Interdiscip Sci ; 2021 Jan 07.
Article in English | MEDLINE | ID: covidwho-1012252

ABSTRACT

Assessing pulmonary lesions using computed tomography (CT) images is of great significance to the severity diagnosis and treatment of coronavirus disease 2019 (COVID-19)-infected patients. Such assessment mainly depends on radiologists' subjective judgment, which is inefficient and presents difficulty for those with low levels of experience, especially in rural areas. This work focuses on developing a radiomics signature to quantitatively analyze whether COVID-19-infected pulmonary lesions are mild (Grade I) or moderate/severe (Grade II). We retrospectively analyzed 1160 COVID-19-infected pulmonary lesions from 16 hospitals. First, texture features were extracted from the pulmonary lesion regions of CT images.

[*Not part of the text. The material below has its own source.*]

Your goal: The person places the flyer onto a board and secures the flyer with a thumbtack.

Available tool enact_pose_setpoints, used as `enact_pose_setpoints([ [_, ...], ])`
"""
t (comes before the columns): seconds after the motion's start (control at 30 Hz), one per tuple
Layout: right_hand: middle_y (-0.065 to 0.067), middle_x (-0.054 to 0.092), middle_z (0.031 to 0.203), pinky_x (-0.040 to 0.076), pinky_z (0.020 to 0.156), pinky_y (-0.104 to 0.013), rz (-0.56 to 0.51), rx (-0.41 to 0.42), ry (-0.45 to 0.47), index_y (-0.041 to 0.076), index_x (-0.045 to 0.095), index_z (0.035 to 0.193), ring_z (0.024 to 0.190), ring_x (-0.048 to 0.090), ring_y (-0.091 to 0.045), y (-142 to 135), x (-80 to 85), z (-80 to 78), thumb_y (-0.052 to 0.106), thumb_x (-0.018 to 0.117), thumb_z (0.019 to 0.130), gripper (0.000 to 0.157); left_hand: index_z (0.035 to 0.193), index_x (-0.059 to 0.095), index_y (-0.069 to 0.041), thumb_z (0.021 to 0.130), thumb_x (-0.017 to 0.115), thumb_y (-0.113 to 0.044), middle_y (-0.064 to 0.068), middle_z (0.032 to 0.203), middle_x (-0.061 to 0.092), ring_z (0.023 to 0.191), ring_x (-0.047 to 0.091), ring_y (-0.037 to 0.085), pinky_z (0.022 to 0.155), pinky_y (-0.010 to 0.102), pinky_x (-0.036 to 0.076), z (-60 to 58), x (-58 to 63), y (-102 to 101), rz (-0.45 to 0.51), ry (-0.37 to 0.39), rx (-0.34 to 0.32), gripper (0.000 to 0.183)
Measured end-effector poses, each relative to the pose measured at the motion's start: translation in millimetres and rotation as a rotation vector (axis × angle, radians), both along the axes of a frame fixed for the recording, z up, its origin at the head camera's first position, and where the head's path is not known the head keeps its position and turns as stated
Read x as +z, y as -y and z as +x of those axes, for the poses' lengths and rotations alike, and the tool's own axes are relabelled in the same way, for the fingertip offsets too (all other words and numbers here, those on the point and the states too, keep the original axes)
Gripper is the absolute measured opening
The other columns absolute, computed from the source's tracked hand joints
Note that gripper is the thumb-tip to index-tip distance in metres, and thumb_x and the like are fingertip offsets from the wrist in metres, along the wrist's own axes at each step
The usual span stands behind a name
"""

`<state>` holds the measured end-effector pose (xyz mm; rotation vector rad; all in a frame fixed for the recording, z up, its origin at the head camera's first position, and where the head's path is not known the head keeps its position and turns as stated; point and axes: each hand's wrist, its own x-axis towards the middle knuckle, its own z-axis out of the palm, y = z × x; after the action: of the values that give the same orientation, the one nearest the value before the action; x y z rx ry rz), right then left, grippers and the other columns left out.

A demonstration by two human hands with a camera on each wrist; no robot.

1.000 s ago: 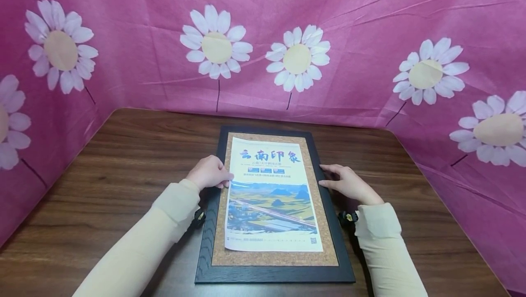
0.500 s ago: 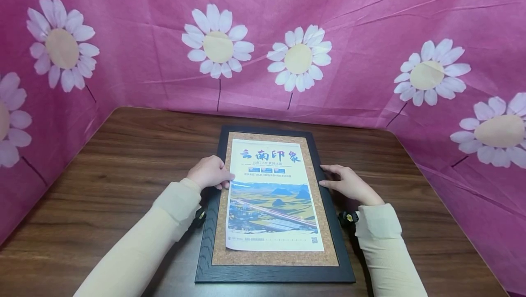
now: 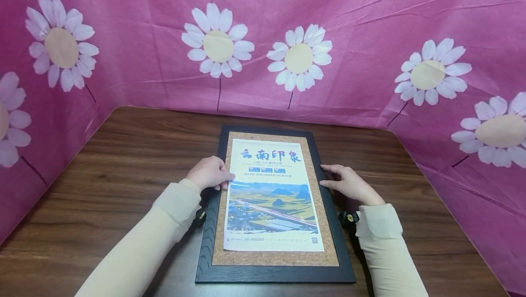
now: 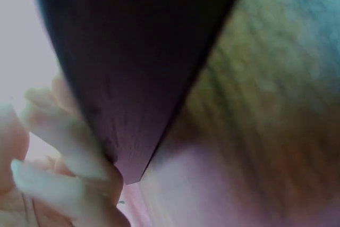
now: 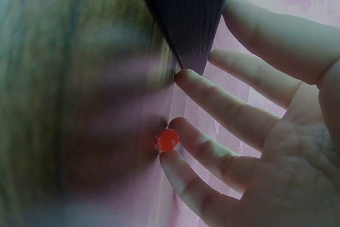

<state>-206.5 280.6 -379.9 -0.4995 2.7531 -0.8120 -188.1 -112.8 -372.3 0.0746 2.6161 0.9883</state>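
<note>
A black-framed cork board [image 3: 276, 259] lies on the table, and a printed poster [image 3: 269, 205] with a landscape picture rests on its cork. My left hand [image 3: 208, 173] reaches over the left side of the frame and pinches the poster's left edge. Its other fingers [image 4: 69, 136] are bent beside the frame's side in the left wrist view. My right hand [image 3: 349, 182] rests at the frame's right side, thumb and fingers spread and fairly straight. A small round red thing [image 5: 168, 140], perhaps a pin head, shows by its fingertips in the right wrist view.
The dark wooden table [image 3: 102, 187] spreads around the board. A pink cloth [image 3: 255, 96] with large white flowers hangs along the table's back and sides. Black wrist devices [image 3: 348, 218] sit close to the frame on both sides.
The poster's lower left corner shifts very slightly, right and then back left. Both hands stay in nearly the same places.
</note>
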Motion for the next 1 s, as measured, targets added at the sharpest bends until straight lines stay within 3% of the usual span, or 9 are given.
enact_pose_setpoints([
  [0.27,-0.031,0.048,0.144,0.037,0.107,-0.065,0.000,-0.013,0.009,-0.005,0.047,0.143,0.136,0.040,-0.050,-1,-0.4,0.1,0.025,0.064,0.097,0.057,0.087,0.064,-0.007,0.092,0.070,-0.031,0.002,0.067,0.062,0.055,0.055,0.014,0.059,0.028,0.049,-0.6,-7.8,8,0.164,-0.004,-0.036,0.025],
  [0.5,-0.030,0.048,0.144,0.037,0.108,-0.064,-0.008,-0.016,0.005,-0.005,0.047,0.143,0.136,0.040,-0.049,-1,-1.6,-0.4,0.025,0.064,0.097,0.058,0.104,0.062,-0.002,0.091,0.071,-0.029,0.002,0.070,0.062,0.052,0.049,0.012,0.047,0.025,0.041,-1.5,-16.6,21,0.350,0.023,-0.054,0.031],
  [0.77,-0.030,0.049,0.143,0.036,0.108,-0.064,0.013,-0.029,0.015,-0.004,0.046,0.143,0.136,0.041,-0.049,-4,-1.0,1.2,0.028,0.064,0.097,0.059,0.117,0.060,-0.003,0.093,0.069,-0.034,-0.003,0.070,0.056,0.063,0.051,0.012,0.050,0.024,0.045,-3.4,-21.6,38,0.506,0.127,-0.056,0.040],
  [1.0,-0.029,0.051,0.140,0.040,0.105,-0.064,-0.004,-0.081,0.033,-0.003,0.039,0.148,0.131,0.047,-0.047,-6,2.7,0.6,0.028,0.062,0.099,0.063,0.125,0.054,-0.002,0.094,0.068,-0.034,-0.002,0.080,0.060,0.073,0.056,0.013,0.057,0.026,0.053,-6.3,-25.0,48,0.544,0.170,-0.035,0.047],
])
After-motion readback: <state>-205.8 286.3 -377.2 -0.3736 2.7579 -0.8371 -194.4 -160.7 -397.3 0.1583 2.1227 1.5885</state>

Then, feature preselection was performed and a radiomics signature was built using a stepwise logistic regression. The stepwise logistic regression also calculated the correlation between the radiomics signature and the grade of a pulmonary lesion. Finally, a logistic regression model was trained to classify the grades of pulmonary lesions. Given a significance level of α = 0.001, the stepwise logistic regression achieved an R (multiple correlation coefficient) of 0.70, which is much larger than Rα = 0.18 (the critical value of R). In the classification, the logistic regression model achieved an AUC of 0.87 on an independent test set. Overall, the radiomics signature is significantly correlated with the grade of a pulmonary lesion in COVID-19 infection. The classification model is interpretable and can assist radiologists in quickly and efficiently diagnosing pulmonary lesions. This work aims to develop a CT-based radiomics signature to quantitatively analyze whether COVID-19-infected pulmonary lesions are mild (Grade I) or moderate/severe (Grade II). The logistic regression model established based on this radiomics signature can assist radiologists to quickly and efficiently diagnose the grades of pulmonary lesions. The model calculates a radiomics score for a lesion and is interpretable and appropriate for clinical use.